I believe Fear is a companion at every birth. The question perhaps is how will I answer her? I could try to ignore the rising panic or maybe be overwhelmed (done both!). But Fear is sure to show up. Even the helpful Birth Without Fear site is really about making choices in the midst of anxious thoughts. Teresa found that Fear caged her even after their baby girl nestled in her arms.
Early one chilly January morning I woke up pretty sure that I had the stomach flu. I texted my doula just in case this was labor and let my husband (who was still suffering from the flu) sleep. After about an hour I realized this wasn’t the flu, I was in labor. And even though I was twelve days over my technical due date I was still surprised at how fast things were going. I had planned for and prepared myself as best I could for a natural, un-medicated labor, but after an hour and a half I wanted relief in any form and despite our doctor telling us to wait, we headed to the hospital.
After a 10 minute drive in which I found myself frustrated by my husband obeying normal traffic laws, we arrived in triage to a nurse who very routinely asked why we were there. At this point I thought that was obvious, but a confirmation that I was fully dilated brought this whirlwind of a morning into a delivery room. And just like that, two hours after arriving at the hospital and only four and a half hours after I realized I was in active labor, our little girl was here.
On paper the birth of my daughter looked perfect, natural, un-medicated. Everyone I told marveled at how fast and seemingly easy it was. But I knew the real story. Later that night as I tried to get some sleep I found myself kept awake, shivering in a cold sweat, reliving that traumatic morning. Weren’t the feelings of unease surrounding childbirth supposed to disappear as quickly as my previously enormous belly? Why could I not shake the feeling I had earlier of being a caged animal, frantic to escape the pain and path before me?

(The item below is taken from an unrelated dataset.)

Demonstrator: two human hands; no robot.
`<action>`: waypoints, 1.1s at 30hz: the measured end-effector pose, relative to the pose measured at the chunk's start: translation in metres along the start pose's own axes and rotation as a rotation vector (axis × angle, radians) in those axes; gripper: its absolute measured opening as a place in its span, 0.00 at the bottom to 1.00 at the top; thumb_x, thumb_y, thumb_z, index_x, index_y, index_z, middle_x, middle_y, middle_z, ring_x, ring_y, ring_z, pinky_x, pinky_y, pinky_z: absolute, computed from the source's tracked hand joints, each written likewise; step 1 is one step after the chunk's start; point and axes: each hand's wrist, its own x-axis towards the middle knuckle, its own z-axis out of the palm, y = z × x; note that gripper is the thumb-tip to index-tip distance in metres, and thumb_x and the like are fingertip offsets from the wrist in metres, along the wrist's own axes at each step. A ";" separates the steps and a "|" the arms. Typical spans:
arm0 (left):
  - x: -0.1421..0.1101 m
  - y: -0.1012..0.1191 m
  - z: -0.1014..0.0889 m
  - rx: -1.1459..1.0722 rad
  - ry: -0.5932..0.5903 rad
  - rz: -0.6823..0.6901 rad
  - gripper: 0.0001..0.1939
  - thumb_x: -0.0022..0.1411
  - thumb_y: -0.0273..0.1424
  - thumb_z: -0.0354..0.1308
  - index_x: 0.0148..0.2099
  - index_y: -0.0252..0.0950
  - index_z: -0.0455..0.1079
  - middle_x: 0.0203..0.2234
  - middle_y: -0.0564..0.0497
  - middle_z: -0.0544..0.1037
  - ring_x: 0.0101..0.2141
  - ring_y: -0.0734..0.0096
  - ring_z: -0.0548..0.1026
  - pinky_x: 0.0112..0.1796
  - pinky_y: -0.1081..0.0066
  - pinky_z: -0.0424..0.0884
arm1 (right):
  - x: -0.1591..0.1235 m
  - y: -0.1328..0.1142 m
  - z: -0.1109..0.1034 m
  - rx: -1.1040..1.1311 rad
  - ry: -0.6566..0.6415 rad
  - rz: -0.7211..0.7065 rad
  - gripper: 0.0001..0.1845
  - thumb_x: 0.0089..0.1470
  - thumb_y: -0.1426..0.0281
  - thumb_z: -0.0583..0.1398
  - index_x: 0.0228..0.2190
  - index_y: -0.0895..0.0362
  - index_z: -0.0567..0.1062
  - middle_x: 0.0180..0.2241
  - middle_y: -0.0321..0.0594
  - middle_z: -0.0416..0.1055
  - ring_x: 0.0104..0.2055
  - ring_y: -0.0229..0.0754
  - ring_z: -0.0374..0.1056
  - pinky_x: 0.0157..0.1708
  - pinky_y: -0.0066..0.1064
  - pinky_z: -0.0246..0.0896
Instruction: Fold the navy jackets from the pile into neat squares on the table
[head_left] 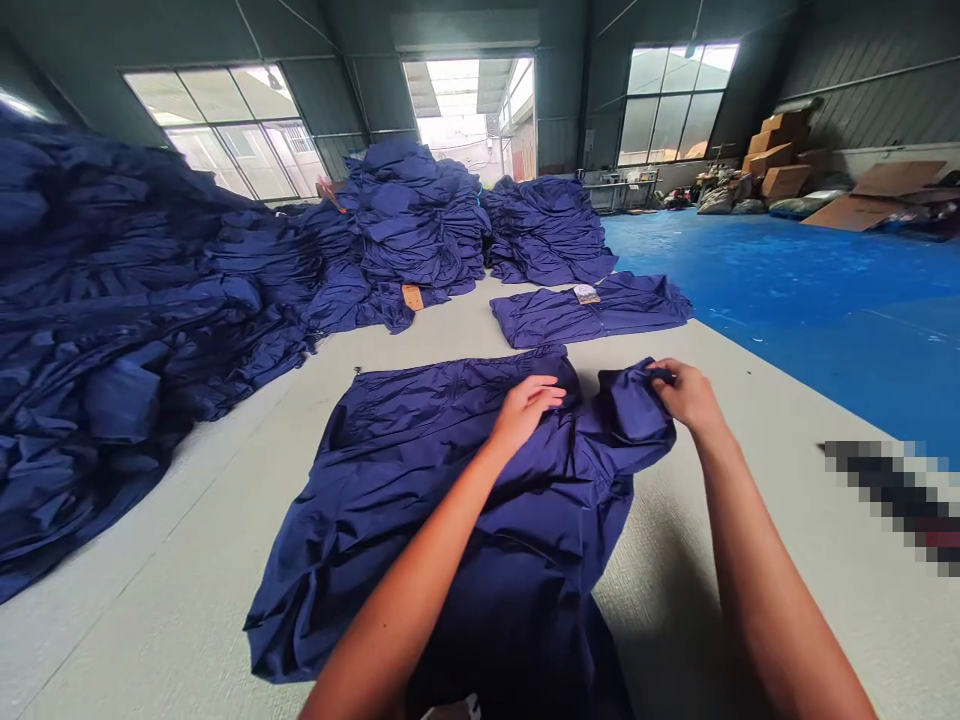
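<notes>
A dark blue garment (442,480) of thin, creased fabric lies spread on the pale table before me. Its far edge is gathered, and a small cord stopper (358,371) sits at the far left corner. My right hand (686,392) pinches a raised, folded part of the garment at its far right. Over the garment's upper middle is my left hand (529,405), fingers stretched out and holding nothing; whether it touches the cloth I cannot tell. My left forearm covers part of the fabric.
Beyond lies a folded blue garment (592,310) with a tag (586,294). Big heaps of blue garments (112,290) fill the left and back. A pixelated dark object (892,490) is on the table's right. Past the edge are blue floor (787,300) and cardboard boxes (784,150).
</notes>
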 end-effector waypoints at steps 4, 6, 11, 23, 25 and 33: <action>-0.034 0.005 -0.073 0.478 0.091 -0.007 0.12 0.64 0.35 0.54 0.46 0.37 0.74 0.44 0.45 0.81 0.45 0.62 0.79 0.51 0.61 0.71 | -0.005 0.012 0.013 -0.285 -0.044 0.296 0.23 0.49 0.78 0.54 0.47 0.64 0.77 0.49 0.64 0.72 0.53 0.67 0.68 0.52 0.63 0.54; -0.061 0.013 -0.108 0.799 0.114 -0.014 0.14 0.66 0.35 0.51 0.47 0.39 0.75 0.46 0.47 0.80 0.49 0.61 0.77 0.54 0.61 0.68 | -0.008 -0.001 0.019 -0.290 0.067 0.188 0.25 0.54 0.76 0.52 0.53 0.66 0.72 0.54 0.66 0.68 0.57 0.66 0.65 0.54 0.61 0.53; -0.135 0.026 -0.167 1.312 0.184 -0.107 0.20 0.69 0.42 0.50 0.58 0.42 0.71 0.59 0.47 0.71 0.60 0.56 0.67 0.62 0.51 0.56 | -0.028 -0.072 0.058 -0.153 0.049 -0.299 0.33 0.64 0.56 0.47 0.63 0.63 0.61 0.60 0.59 0.63 0.62 0.54 0.60 0.60 0.46 0.52; -0.218 -0.026 -0.225 1.222 0.295 -0.194 0.23 0.69 0.26 0.41 0.58 0.35 0.71 0.58 0.44 0.73 0.64 0.61 0.61 0.63 0.61 0.57 | -0.101 -0.117 0.151 -0.633 -0.400 -0.362 0.26 0.67 0.62 0.45 0.61 0.51 0.68 0.66 0.48 0.56 0.68 0.61 0.47 0.63 0.63 0.29; -0.224 -0.023 -0.228 1.102 0.370 -0.104 0.23 0.70 0.28 0.39 0.57 0.37 0.72 0.56 0.45 0.74 0.61 0.65 0.67 0.62 0.64 0.60 | -0.107 -0.135 0.143 -0.645 -0.386 -0.417 0.25 0.66 0.66 0.46 0.57 0.52 0.73 0.65 0.48 0.58 0.69 0.60 0.47 0.64 0.61 0.20; -0.248 -0.003 -0.223 0.807 0.592 0.014 0.19 0.71 0.37 0.43 0.54 0.40 0.71 0.48 0.48 0.79 0.49 0.65 0.76 0.53 0.65 0.69 | -0.133 -0.218 0.168 -0.313 -0.529 -0.244 0.53 0.55 0.41 0.54 0.68 0.63 0.49 0.65 0.66 0.53 0.66 0.69 0.51 0.60 0.66 0.40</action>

I began to realize that the unease, stress, even trauma of birth does lessen and eventually dissipate. But as with my previously full baby belly, it takes time.
As I learn to put order to the fear that surrounded me I am reminded, “Yea, though I walk through the valley of the shadow of death, I will fear no evil: for thou art with me, thy rod and thy staff they comfort me.” Psalm 23:4
I thank God for His care over me and my daughter. I thank God for His provision of a loving husband without whose hand holding mine I would have been lost. I thank God for His protection through my wonderful doula who wrapped me in her loving arms. I thank God for His skill through the hands of my doctors who gently encouraged, guided, and gave peace to me as my daughter was born. I thank God for his mercy in bringing my daughter through the waters of birth into this life and through the waters of baptism into the next.